Dataset content:
============

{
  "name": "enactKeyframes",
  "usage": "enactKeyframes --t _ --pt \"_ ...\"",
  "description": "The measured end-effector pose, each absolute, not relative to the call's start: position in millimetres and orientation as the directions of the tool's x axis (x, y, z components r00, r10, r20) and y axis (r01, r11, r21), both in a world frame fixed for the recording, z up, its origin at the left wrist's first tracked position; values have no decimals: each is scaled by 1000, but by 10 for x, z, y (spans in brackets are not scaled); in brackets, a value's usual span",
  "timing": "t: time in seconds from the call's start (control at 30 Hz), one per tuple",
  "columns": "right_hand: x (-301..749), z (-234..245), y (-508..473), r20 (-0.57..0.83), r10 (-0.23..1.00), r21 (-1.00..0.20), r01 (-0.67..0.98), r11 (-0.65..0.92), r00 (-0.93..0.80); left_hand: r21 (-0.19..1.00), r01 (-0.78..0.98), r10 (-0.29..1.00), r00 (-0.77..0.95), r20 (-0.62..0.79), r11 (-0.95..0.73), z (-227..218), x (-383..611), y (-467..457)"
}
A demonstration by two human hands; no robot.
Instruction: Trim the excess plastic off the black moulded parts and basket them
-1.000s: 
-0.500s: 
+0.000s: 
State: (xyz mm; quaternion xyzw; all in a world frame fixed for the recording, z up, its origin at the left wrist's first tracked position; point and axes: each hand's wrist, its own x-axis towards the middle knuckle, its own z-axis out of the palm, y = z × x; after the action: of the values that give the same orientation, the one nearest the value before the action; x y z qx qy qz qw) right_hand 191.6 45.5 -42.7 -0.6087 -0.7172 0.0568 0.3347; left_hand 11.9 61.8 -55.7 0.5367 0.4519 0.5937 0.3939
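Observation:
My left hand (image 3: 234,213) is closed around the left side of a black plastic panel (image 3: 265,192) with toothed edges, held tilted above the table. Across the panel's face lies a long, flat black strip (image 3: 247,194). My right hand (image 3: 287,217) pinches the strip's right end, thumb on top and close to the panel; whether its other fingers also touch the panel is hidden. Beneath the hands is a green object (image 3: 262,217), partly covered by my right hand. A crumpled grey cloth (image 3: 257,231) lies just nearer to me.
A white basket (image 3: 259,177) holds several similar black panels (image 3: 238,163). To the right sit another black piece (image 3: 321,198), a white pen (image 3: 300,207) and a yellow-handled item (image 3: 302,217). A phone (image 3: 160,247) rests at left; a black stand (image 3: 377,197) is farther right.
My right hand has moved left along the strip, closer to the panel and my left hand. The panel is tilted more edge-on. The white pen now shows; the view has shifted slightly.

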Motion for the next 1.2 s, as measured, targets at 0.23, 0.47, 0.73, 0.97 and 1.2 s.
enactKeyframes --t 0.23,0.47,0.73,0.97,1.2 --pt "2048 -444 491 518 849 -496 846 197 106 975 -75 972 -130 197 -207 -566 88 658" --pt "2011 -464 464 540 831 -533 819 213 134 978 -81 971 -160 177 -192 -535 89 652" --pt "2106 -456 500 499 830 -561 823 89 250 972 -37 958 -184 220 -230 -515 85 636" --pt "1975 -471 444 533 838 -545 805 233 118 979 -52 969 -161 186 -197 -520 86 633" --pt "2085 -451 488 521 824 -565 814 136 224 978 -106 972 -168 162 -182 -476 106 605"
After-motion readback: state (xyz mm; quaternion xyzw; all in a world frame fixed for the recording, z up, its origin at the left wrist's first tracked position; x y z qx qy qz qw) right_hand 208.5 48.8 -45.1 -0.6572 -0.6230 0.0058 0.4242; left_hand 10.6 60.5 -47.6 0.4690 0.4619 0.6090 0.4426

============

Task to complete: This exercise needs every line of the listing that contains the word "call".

Your solution:
  "description": "The measured end-effector pose, each absolute, not relative to the call's start: position in millimetres and orientation as the directions of the tool's x axis (x, y, z components r00, r10, r20) and y axis (r01, r11, r21), both in a world frame fixed for the recording, z up, its origin at the left wrist's first tracked position; values have no decimals: each is scaled by 1000, but by 10 for x, z, y (spans in brackets are not scaled); in brackets, a value's usual span",
  "timing": "t: time in seconds from the call's start (control at 30 Hz), one per tuple",

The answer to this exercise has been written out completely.